→ YOUR OBJECTIVE:
Within the listing that follows, how many lines contain the word "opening"? Only the number is wanted.

+-------+

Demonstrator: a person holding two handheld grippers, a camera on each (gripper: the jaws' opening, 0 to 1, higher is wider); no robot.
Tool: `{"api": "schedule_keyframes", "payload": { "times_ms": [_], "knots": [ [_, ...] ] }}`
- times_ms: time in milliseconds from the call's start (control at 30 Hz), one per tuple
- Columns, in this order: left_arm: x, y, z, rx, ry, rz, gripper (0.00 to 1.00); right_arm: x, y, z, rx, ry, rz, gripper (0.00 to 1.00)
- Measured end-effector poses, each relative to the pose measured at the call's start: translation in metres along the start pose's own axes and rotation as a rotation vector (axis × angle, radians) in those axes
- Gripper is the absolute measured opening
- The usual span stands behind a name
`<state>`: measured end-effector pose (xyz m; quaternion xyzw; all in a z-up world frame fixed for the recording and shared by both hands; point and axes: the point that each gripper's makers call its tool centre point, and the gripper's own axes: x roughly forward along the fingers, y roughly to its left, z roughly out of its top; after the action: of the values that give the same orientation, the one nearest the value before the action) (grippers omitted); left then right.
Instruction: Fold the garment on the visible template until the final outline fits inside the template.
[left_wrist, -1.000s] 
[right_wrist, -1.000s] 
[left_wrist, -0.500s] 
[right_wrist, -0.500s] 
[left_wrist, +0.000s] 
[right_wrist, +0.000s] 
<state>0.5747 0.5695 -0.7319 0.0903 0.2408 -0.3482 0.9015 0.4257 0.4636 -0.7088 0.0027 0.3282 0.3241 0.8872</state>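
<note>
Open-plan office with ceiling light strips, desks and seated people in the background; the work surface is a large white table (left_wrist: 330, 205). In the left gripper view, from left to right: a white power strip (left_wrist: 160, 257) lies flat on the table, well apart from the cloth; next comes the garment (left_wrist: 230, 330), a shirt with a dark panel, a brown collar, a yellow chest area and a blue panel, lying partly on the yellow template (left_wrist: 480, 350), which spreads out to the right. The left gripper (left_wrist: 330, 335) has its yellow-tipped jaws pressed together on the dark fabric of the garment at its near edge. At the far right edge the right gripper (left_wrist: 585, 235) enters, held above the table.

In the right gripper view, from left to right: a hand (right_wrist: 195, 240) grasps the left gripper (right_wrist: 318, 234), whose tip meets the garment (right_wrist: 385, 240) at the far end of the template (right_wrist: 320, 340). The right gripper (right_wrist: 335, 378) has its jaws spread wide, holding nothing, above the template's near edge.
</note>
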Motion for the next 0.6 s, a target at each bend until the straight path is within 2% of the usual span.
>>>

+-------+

→ YOUR RESPONSE:
2